The Sunrise was at 5:54am today and yes, I was there for it. I love my morning jaunts to the lake to watch the sunrise over beautiful lake Ontario. I love the sound of the birds and the water gently hitting the rocks on shore. The view is spectacular.
I always say a prayer as the sun starts to peak over the horizon. I ask the Universe...God...to protect me and keep me healthy, and then I ask the same for those I love and for those I don't even know. And I'm grateful for all my blessings. Then I walk along the lake, make my way into town, pick up my cappuccino and then head back to the lake - sit on a bench and enjoy the view - taking it all in, feeling energized and a sense of deep contentment. There is nothing I need. I've got it all.
But today, I felt something else. This feeling comes and goes, but today it was intense. I felt "Survivor's guilt".

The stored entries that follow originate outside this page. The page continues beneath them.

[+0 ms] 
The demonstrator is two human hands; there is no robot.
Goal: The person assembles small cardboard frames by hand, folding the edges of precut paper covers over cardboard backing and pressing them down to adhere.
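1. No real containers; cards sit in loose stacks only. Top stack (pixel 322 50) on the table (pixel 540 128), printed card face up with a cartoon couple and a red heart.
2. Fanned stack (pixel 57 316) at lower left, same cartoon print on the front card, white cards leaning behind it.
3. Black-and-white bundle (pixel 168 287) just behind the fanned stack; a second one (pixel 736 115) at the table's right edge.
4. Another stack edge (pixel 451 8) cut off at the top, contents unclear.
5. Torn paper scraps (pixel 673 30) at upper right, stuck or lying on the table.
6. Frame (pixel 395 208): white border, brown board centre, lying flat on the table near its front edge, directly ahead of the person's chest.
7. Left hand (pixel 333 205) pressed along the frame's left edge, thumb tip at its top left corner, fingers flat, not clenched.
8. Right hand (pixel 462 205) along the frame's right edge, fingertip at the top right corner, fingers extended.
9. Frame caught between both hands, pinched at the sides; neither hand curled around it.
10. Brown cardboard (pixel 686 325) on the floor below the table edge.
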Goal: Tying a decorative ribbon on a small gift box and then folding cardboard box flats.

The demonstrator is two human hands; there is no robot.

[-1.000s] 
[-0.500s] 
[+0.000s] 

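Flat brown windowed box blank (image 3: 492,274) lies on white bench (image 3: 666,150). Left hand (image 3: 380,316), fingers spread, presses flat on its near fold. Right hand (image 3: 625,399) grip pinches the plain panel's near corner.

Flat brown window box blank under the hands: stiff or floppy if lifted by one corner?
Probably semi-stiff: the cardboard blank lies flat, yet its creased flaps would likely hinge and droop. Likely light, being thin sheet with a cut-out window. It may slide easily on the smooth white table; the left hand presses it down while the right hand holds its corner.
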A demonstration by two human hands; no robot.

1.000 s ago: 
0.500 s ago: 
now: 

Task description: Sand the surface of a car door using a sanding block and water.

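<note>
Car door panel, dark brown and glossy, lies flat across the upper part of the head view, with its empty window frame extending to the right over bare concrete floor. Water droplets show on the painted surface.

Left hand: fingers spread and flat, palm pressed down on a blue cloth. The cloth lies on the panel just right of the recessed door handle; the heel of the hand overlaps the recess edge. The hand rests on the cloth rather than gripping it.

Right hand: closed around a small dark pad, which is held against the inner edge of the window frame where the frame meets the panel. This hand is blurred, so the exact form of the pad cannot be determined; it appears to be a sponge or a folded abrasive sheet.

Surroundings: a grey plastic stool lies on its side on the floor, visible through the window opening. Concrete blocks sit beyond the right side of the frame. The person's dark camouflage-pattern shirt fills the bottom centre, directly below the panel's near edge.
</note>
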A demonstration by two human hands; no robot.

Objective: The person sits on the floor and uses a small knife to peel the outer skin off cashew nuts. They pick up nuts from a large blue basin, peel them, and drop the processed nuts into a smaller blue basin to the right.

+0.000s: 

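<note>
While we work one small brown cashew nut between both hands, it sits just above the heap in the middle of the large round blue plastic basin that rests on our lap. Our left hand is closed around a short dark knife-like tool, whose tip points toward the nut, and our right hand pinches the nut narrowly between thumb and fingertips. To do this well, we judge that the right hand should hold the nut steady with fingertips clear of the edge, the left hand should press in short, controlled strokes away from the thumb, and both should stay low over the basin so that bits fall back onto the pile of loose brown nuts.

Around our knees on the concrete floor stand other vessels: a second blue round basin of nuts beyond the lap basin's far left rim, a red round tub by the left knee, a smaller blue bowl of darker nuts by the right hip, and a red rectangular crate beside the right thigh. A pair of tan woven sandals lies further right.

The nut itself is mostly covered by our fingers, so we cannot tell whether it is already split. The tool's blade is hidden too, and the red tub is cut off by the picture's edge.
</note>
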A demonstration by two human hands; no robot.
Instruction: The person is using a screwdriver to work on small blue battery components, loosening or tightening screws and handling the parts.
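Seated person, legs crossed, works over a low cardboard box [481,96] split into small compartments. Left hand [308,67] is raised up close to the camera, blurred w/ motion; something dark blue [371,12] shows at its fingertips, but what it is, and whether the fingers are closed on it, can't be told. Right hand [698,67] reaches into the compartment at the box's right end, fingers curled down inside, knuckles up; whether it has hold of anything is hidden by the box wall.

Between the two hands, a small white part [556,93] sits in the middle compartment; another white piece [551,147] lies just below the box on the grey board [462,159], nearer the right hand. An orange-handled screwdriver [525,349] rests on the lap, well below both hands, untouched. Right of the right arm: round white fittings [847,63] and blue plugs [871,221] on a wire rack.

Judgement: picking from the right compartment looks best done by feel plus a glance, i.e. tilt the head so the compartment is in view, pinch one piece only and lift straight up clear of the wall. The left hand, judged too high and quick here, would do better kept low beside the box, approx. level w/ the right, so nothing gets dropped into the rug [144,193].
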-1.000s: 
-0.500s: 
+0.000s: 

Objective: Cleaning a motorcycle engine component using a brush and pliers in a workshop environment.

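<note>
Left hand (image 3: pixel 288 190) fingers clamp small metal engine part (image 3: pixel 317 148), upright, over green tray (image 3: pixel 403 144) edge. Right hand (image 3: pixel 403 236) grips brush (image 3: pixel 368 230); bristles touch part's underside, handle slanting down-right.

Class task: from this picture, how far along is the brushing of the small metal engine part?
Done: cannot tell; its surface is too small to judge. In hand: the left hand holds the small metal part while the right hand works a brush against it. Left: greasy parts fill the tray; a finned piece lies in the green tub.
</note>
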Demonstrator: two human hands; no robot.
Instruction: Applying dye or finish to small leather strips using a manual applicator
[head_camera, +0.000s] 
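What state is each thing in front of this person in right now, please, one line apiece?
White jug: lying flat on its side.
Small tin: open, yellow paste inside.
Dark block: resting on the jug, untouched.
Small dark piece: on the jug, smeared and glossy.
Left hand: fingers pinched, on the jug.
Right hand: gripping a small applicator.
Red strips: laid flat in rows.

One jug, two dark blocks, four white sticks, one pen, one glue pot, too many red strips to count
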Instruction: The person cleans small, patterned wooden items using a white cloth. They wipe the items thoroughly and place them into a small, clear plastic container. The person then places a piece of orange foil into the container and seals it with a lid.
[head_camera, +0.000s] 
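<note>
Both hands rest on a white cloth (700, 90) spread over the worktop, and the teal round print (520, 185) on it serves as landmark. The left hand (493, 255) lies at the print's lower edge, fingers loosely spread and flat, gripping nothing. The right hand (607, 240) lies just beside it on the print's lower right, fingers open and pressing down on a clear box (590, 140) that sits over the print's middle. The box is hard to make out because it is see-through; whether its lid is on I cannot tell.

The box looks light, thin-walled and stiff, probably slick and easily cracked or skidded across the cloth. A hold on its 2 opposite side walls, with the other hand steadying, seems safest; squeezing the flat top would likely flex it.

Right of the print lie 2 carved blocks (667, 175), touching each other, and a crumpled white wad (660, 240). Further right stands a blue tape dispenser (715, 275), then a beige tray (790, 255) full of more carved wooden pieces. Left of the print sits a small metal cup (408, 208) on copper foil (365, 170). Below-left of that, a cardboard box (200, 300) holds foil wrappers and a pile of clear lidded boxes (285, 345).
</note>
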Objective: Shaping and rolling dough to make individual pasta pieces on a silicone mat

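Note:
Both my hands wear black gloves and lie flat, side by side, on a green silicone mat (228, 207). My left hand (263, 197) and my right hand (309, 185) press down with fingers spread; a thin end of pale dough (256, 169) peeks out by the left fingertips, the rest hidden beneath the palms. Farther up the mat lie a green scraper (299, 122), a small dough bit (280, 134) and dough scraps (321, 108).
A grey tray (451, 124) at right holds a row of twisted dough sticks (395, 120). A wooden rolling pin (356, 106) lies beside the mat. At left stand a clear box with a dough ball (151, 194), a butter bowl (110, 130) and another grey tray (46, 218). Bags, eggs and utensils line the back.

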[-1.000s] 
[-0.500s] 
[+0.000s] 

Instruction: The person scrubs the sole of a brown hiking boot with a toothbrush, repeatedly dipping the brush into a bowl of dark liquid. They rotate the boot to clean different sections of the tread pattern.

Two years ago, around this time, I had just received my stage 4 cancer diagnosis. I really didn't know if I was going to live or die. I was recovering from one surgery and gearing up for my next. I changed my eating habits and got clear on my priorities - my health and wellness took center stage.
So today, as I was walking, I decided to run up the staircase pictured here. I ran up and I noted that I wasn't out of breath nor did my legs hurt - I wasn't uncomfortable at all. I ran up those stairs like a young person and I thought to myself, you're really doing it...the changes in your life are taking hold and you are in better shape now then you have ever been, both mentally and physically.
And then it hit me like a wave...wow, you are a cancer survivor and look what you just did...how did I get so lucky? Why was I given a second chance? Why was I given more time? Why do young people, mothers, fathers, sisters, brothers, children not get that second chance? Why me over someone else? There is no answer to any of this...
So instead of staying in the emotion of "guilt"...I moved myself into happiness. Happy that I am well and feeling wonderful. Happy for all that I have been blessed with. Happy that I can enjoy the present and imagine my future. Happy that I can give and feel love. Happy that I have the energy to be a good mom, sister, daughter, friend!
Our emotions are part of who we are. I choose to learn what I can from what I'm feeling and use my emotions to guide me. Now, my goal in life is to live with intention. Saying "yes" to opportunity, adventure, experiences. Not being afraid to put myself out there. To be authentic. To be kind. To be of service. To be the best version of myself that I can. To be gentle and to love fiercely.
My morning was spectacular...
...and then I silently sent out some loving kindness to all those who have passed on and for those in the midst of struggle.
...and I sent loving kindness to all of you too.
Definition of Happiness: Happiness is an emotional state characterized by feelings of joy, satisfaction, contentment, and fulfillment. While happiness has many different definitions, it is often described as involving positive emotions and life satisfaction.